Work instructions
Would you output all the lines below precisely as they stand, leaving each picture out?

[Records from a collection]
+++

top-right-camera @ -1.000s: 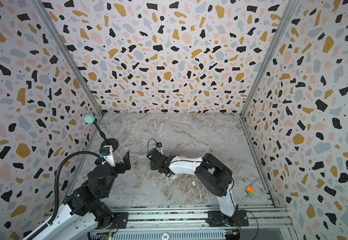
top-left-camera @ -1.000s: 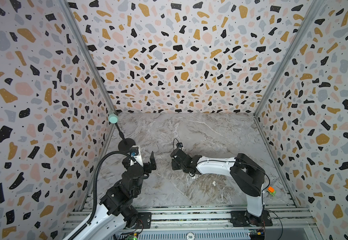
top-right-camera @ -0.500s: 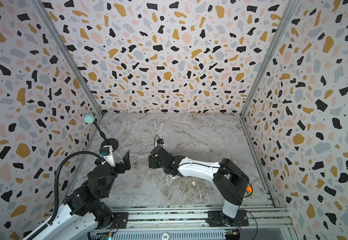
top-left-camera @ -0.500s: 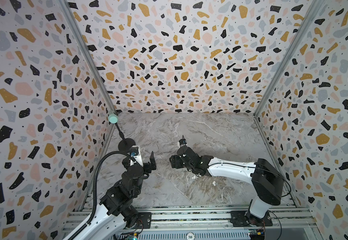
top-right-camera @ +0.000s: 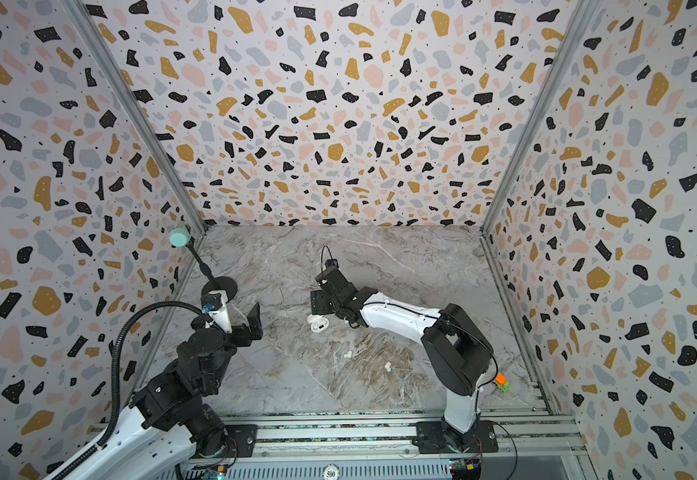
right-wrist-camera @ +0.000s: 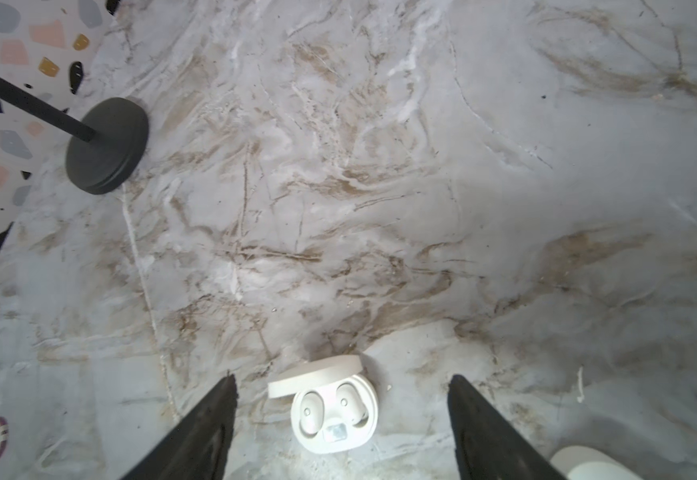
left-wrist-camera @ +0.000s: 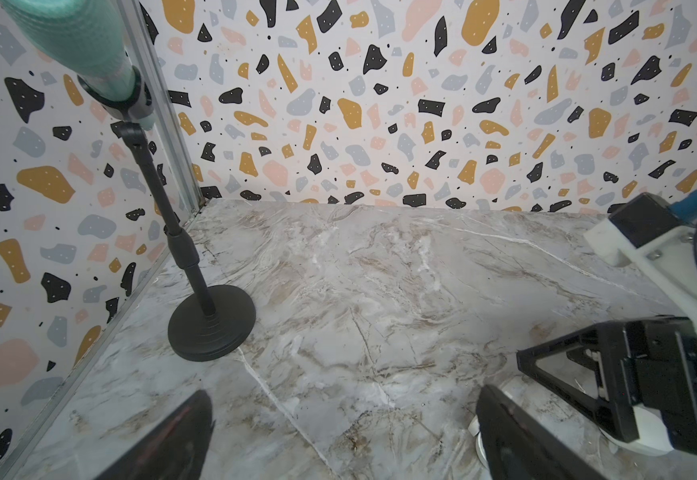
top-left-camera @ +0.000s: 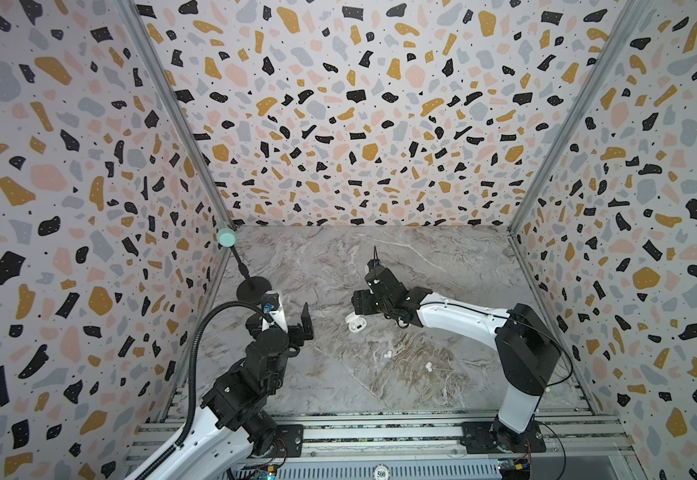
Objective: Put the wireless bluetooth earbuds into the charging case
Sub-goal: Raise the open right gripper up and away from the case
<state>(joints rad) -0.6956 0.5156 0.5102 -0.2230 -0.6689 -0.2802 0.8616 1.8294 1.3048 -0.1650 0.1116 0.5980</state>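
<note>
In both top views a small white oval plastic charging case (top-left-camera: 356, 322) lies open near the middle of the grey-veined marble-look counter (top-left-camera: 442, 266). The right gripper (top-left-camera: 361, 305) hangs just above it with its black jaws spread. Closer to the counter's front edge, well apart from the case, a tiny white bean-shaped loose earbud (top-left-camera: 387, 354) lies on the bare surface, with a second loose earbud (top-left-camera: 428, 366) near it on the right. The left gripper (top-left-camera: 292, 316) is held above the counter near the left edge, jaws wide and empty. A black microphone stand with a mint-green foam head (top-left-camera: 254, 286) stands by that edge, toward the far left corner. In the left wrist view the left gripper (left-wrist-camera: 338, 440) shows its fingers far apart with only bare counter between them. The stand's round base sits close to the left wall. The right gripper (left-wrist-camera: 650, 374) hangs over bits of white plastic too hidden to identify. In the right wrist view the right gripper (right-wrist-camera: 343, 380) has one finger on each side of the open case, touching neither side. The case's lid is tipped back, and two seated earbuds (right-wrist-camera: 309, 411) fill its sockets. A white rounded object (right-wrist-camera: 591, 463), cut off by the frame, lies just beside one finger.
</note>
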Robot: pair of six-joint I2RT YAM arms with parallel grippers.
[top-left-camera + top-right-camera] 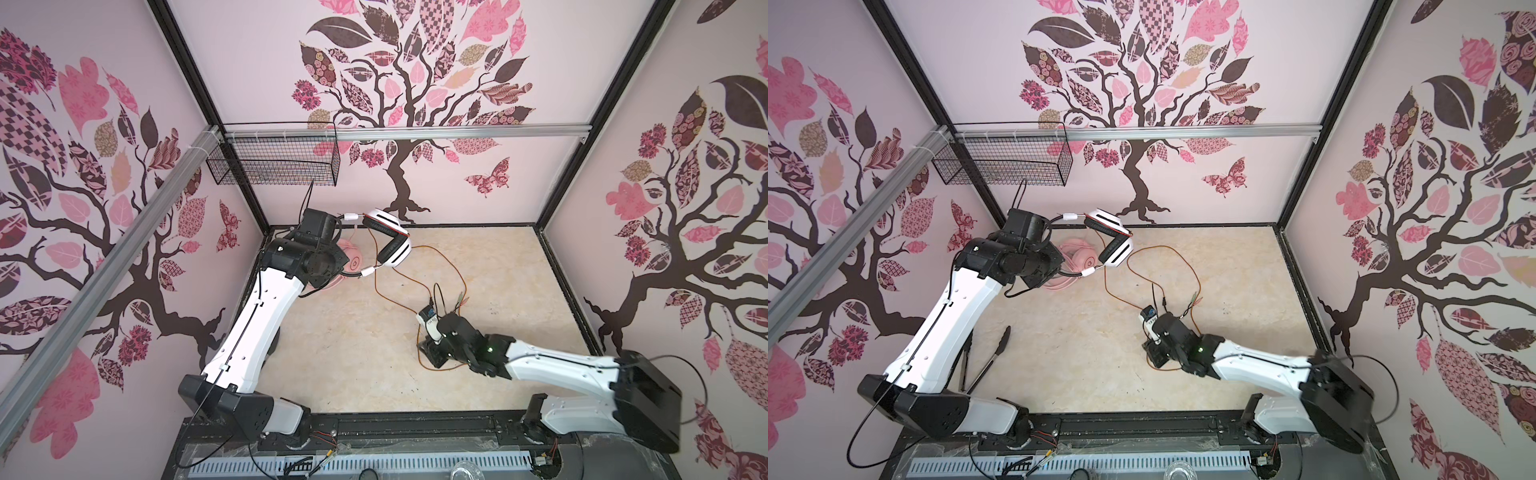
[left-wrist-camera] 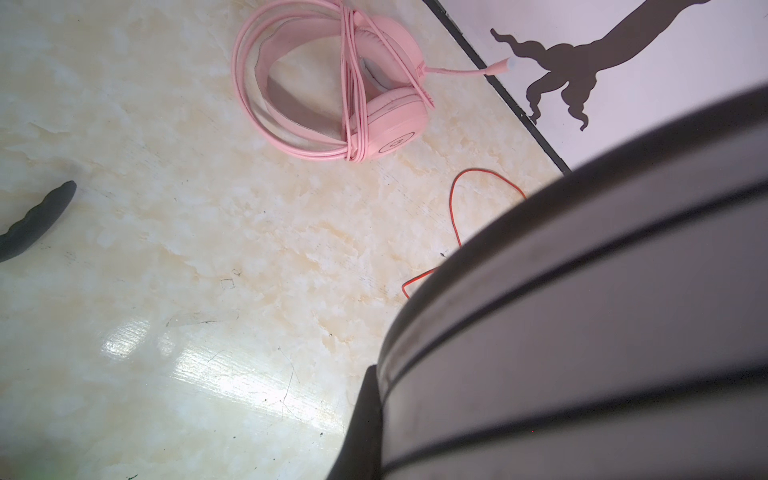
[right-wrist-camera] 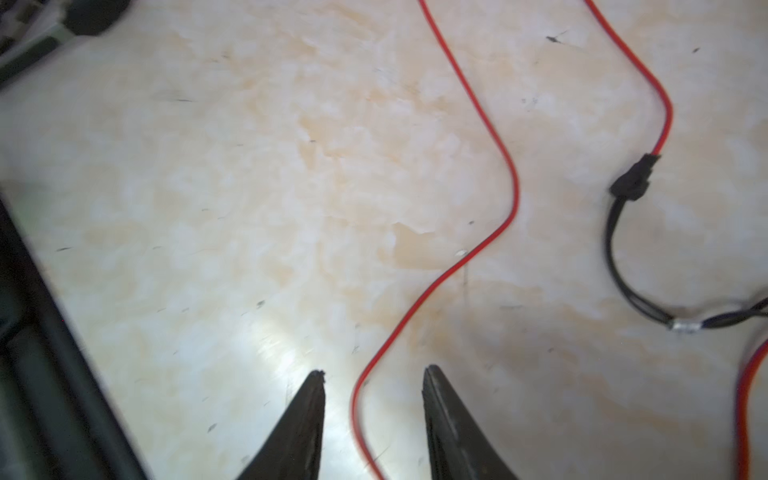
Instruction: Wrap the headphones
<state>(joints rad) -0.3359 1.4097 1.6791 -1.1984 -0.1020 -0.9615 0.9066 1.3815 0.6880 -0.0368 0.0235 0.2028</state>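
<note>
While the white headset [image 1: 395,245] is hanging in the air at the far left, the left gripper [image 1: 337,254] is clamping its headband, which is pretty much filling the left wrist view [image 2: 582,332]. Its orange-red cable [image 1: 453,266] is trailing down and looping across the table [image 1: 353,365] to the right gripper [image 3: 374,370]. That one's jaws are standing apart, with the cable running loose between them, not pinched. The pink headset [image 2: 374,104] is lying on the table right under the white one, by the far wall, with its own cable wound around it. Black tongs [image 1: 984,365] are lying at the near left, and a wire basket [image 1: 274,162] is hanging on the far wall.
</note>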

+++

Answer space
top-right-camera @ -1.000s: 
top-left-camera @ -1.000s: 
top-right-camera @ -0.500s: 
top-left-camera @ -0.500s: 
top-right-camera @ +0.000s: 
right-wrist-camera @ +0.000s: 
left-wrist-camera @ +0.000s: 
top-left-camera @ +0.000s: 
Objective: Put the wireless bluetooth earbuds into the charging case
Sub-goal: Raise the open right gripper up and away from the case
<state>(joints rad) -0.6956 0.5156 0.5102 -0.2230 -0.6689 -0.2802 0.8616 1.8294 1.3048 -0.1650 0.1116 0.5980</state>
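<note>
In both top views a small white oval plastic charging case (top-left-camera: 356, 322) lies open near the middle of the grey-veined marble-look counter (top-left-camera: 442, 266). The right gripper (top-left-camera: 361, 305) hangs just above it with its black jaws spread. Closer to the counter's front edge, well apart from the case, a tiny white bean-shaped loose earbud (top-left-camera: 387, 354) lies on the bare surface, with a second loose earbud (top-left-camera: 428, 366) near it on the right. The left gripper (top-left-camera: 292, 316) is held above the counter near the left edge, jaws wide and empty. A black microphone stand with a mint-green foam head (top-left-camera: 254, 286) stands by that edge, toward the far left corner. In the left wrist view the left gripper (left-wrist-camera: 338, 440) shows its fingers far apart with only bare counter between them. The stand's round base sits close to the left wall. The right gripper (left-wrist-camera: 650, 374) hangs over bits of white plastic too hidden to identify. In the right wrist view the right gripper (right-wrist-camera: 343, 380) has one finger on each side of the open case, touching neither side. The case's lid is tipped back, and two seated earbuds (right-wrist-camera: 309, 411) fill its sockets. A white rounded object (right-wrist-camera: 591, 463), cut off by the frame, lies just beside one finger.
</note>
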Robot: pair of six-joint I2RT YAM arms with parallel grippers.
[top-left-camera + top-right-camera] 
[left-wrist-camera] 
[right-wrist-camera] 
Instruction: Wrap the headphones
<state>(joints rad) -0.3359 1.4097 1.6791 -1.1984 -0.1020 -0.9615 0.9066 1.3815 0.6880 -0.0368 0.0235 0.2028</state>
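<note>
While the white headset [image 1: 395,245] is hanging in the air at the far left, the left gripper [image 1: 337,254] is clamping its headband, which is pretty much filling the left wrist view [image 2: 582,332]. Its orange-red cable [image 1: 453,266] is trailing down and looping across the table [image 1: 353,365] to the right gripper [image 3: 374,370]. That one's jaws are standing apart, with the cable running loose between them, not pinched. The pink headset [image 2: 374,104] is lying on the table right under the white one, by the far wall, with its own cable wound around it. Black tongs [image 1: 984,365] are lying at the near left, and a wire basket [image 1: 274,162] is hanging on the far wall.
</note>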

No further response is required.